### To do
Beginning at the top of the data below, write out every line exactly until you reach the line with "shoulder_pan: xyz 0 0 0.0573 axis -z", and include that line.

### The data
>>>
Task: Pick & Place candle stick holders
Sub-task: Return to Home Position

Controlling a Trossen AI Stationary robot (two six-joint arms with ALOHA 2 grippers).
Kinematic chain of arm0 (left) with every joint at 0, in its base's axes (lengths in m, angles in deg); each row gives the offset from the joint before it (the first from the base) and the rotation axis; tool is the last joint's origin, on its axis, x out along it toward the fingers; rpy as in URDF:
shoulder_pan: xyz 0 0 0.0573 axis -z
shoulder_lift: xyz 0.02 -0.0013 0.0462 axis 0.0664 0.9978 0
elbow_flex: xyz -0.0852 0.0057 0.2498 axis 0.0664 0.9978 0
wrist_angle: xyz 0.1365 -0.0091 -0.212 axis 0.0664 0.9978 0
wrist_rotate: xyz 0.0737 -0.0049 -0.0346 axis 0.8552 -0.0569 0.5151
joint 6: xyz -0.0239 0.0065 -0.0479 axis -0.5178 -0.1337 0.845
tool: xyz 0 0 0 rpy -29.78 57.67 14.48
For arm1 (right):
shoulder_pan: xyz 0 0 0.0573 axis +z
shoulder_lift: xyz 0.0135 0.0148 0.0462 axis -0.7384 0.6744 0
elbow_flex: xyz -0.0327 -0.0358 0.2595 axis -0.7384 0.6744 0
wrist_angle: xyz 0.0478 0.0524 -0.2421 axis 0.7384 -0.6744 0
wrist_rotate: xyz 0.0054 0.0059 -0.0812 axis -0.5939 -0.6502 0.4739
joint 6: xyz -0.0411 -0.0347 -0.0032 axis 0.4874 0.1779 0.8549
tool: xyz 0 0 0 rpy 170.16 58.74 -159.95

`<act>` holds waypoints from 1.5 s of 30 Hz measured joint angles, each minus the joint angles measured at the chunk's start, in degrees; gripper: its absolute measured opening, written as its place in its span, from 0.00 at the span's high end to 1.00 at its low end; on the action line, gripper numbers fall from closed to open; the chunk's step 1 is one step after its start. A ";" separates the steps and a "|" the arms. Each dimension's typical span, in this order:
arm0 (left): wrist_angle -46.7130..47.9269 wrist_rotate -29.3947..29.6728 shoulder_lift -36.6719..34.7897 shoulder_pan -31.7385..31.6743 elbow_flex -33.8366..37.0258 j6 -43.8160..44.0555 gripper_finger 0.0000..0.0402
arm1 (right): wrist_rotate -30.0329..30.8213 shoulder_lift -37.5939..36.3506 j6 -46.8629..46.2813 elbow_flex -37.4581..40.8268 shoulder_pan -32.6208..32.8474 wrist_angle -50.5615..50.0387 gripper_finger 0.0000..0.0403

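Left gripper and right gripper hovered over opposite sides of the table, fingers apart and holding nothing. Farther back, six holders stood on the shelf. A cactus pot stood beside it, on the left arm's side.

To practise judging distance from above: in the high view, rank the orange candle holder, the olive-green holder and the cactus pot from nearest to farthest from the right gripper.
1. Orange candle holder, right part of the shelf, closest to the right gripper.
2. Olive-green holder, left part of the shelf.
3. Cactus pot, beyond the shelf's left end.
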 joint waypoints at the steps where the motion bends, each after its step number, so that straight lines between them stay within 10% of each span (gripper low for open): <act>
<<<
### Task output
Task: Pick & Place candle stick holders
Sub-task: Return to Home Position

Controlling a Trossen AI Stationary robot (two six-joint arms with ALOHA 2 grippers).
Kinematic chain of arm0 (left) with every joint at 0, in its base's axes (lengths in m, angles in deg); each row gives the offset from the joint before it (the first from the base) and the rotation axis; tool is the last joint's origin, on its axis, x out along it toward the fingers; rpy as in URDF:
shoulder_pan: xyz 0 0 0.0573 axis -z

Nothing remains to be added to the response.